• ABOUT THIS TASK
Each line of the listing that contains the word "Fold" is to be copied.

• RECORD SET

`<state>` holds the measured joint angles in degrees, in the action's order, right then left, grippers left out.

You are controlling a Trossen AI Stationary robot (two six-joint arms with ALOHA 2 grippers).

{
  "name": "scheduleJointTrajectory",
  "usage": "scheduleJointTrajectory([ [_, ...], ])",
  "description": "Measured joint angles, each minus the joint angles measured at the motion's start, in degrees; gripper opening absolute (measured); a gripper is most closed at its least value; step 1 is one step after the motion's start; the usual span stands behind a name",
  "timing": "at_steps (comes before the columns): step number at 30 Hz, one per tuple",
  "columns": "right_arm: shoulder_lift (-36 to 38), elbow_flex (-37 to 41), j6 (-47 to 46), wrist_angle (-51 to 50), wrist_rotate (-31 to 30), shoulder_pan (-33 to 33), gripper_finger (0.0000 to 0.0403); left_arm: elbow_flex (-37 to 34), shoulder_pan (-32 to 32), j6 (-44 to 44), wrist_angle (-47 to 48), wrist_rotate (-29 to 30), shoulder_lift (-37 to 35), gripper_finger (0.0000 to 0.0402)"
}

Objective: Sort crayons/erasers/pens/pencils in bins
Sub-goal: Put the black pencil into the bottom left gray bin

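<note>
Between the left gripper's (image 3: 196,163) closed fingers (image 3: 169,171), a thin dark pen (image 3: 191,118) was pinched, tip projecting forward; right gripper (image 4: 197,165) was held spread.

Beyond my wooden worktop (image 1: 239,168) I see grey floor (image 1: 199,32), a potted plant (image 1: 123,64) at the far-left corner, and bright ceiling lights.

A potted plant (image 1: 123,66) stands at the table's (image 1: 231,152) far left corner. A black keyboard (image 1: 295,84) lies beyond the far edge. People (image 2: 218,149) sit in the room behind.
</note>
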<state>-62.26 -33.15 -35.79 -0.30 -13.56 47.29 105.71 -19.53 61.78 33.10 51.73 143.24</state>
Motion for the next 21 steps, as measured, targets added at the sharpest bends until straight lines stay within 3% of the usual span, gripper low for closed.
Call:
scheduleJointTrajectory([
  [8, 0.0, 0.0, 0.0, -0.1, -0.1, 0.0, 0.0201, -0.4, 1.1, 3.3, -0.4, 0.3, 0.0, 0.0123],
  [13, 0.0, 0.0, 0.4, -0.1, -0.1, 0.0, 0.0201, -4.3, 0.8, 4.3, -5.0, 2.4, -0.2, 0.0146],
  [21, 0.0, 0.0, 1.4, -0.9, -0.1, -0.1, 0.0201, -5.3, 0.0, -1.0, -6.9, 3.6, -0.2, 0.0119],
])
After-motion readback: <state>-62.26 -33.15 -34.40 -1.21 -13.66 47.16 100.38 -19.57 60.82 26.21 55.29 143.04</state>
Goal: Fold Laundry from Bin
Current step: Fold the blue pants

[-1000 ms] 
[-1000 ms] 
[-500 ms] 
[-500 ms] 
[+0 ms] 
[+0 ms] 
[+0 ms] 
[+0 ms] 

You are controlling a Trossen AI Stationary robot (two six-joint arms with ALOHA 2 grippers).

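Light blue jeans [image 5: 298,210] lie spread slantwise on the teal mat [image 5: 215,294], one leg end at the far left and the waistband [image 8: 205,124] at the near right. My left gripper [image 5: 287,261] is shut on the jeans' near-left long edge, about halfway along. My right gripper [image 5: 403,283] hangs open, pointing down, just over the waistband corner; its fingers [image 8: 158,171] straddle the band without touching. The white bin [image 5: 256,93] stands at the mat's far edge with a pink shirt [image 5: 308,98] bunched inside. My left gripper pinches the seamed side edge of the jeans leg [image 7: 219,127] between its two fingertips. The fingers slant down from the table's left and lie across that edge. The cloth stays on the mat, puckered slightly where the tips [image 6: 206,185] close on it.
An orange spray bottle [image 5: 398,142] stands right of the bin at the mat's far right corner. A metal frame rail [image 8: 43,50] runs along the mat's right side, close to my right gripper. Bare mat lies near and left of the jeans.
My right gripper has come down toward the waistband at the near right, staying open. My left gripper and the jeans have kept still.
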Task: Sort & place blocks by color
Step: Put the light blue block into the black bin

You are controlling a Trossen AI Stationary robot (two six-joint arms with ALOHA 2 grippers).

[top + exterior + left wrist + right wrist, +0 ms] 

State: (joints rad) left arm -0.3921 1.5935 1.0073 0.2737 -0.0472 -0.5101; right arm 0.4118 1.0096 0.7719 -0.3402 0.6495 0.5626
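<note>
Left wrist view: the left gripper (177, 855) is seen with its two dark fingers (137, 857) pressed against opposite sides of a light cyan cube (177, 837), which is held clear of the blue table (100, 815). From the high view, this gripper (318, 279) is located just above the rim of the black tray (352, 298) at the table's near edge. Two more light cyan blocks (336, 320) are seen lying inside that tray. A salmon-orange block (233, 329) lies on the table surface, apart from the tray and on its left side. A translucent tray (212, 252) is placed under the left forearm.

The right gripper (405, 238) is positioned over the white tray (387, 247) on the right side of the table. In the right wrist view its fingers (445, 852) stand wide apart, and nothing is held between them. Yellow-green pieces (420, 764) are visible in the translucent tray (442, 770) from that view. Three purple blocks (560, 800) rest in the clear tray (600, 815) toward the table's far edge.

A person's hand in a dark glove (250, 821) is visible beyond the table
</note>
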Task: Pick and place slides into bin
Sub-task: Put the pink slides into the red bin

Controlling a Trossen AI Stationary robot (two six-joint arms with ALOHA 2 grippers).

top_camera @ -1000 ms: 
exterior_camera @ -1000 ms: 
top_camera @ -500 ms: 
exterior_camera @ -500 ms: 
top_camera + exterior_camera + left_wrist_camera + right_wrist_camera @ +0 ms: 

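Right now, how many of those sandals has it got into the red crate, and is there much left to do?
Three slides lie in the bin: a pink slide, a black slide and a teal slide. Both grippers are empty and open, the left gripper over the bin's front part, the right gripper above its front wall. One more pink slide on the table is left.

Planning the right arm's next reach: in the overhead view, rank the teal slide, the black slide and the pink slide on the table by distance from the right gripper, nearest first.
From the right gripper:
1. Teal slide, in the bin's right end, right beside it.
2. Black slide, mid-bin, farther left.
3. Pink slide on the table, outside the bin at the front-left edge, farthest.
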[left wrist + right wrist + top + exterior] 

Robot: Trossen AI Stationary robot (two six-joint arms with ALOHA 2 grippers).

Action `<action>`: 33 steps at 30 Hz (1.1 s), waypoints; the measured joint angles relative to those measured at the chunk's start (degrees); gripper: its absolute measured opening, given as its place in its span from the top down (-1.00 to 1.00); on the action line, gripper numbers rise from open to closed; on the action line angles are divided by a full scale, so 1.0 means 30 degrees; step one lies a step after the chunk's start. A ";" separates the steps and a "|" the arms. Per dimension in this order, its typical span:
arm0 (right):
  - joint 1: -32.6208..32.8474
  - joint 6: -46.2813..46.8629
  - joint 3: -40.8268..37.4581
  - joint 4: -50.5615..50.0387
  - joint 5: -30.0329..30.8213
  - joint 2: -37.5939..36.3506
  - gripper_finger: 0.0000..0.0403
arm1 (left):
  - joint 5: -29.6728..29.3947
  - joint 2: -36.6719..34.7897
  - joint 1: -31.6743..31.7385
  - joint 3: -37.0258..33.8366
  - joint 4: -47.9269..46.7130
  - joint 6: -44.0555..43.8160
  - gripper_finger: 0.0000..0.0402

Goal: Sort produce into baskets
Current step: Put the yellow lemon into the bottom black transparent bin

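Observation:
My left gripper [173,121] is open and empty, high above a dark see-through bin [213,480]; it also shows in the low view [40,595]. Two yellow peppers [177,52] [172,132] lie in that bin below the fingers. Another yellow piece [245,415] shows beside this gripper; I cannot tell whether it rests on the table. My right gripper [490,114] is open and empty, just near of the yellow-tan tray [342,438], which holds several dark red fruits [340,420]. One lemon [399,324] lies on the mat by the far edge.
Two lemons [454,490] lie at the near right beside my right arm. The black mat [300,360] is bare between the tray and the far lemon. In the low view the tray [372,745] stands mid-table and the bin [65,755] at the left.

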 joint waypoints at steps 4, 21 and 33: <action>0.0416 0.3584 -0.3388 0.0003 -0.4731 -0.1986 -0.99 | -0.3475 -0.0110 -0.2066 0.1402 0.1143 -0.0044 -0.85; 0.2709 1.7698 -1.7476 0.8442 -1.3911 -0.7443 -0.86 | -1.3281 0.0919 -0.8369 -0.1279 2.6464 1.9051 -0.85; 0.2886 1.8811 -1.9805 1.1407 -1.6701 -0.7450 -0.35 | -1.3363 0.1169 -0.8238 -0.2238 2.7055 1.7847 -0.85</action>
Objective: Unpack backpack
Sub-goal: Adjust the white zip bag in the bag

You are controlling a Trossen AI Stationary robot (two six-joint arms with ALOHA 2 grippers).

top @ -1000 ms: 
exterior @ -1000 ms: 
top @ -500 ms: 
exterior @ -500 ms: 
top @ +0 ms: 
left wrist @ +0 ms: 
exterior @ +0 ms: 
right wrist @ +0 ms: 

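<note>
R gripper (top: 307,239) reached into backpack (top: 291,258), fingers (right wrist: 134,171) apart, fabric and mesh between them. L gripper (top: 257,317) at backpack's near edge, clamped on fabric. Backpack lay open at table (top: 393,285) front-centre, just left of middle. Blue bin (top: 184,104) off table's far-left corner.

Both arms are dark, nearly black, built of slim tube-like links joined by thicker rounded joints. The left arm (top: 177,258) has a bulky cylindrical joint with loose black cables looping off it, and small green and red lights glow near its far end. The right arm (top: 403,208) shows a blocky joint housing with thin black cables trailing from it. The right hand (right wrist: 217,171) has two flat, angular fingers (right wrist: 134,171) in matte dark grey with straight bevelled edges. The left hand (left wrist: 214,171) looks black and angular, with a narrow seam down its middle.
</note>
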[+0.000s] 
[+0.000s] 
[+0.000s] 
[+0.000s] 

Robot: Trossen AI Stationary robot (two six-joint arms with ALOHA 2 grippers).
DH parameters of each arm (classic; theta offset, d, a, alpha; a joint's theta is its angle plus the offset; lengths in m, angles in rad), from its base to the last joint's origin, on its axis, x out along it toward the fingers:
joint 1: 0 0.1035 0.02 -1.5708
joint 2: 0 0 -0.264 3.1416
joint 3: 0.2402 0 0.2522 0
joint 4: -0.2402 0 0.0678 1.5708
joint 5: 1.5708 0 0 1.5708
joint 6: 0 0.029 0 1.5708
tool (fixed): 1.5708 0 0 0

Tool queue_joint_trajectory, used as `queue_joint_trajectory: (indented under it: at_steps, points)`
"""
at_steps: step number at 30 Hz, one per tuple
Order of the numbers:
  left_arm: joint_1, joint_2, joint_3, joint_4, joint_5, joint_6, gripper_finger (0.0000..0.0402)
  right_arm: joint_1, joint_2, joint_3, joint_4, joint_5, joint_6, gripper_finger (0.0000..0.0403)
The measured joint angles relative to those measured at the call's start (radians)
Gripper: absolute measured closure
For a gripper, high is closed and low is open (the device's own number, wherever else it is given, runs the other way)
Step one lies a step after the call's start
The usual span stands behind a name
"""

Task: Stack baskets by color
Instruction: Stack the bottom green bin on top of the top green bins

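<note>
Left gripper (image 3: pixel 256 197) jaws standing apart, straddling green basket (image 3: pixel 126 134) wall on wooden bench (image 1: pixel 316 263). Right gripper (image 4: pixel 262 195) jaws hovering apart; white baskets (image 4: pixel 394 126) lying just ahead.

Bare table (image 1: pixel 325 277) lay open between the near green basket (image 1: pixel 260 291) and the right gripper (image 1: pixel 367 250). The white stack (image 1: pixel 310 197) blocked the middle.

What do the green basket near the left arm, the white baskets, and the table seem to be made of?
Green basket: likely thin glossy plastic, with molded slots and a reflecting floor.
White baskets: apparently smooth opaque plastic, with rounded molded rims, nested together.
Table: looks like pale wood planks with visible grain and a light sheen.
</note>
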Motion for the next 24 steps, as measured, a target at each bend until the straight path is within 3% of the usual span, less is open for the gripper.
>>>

• RESULT OF THIS TASK
Goal: Fold Laundry from Bin
Current step: Fold the blue pants

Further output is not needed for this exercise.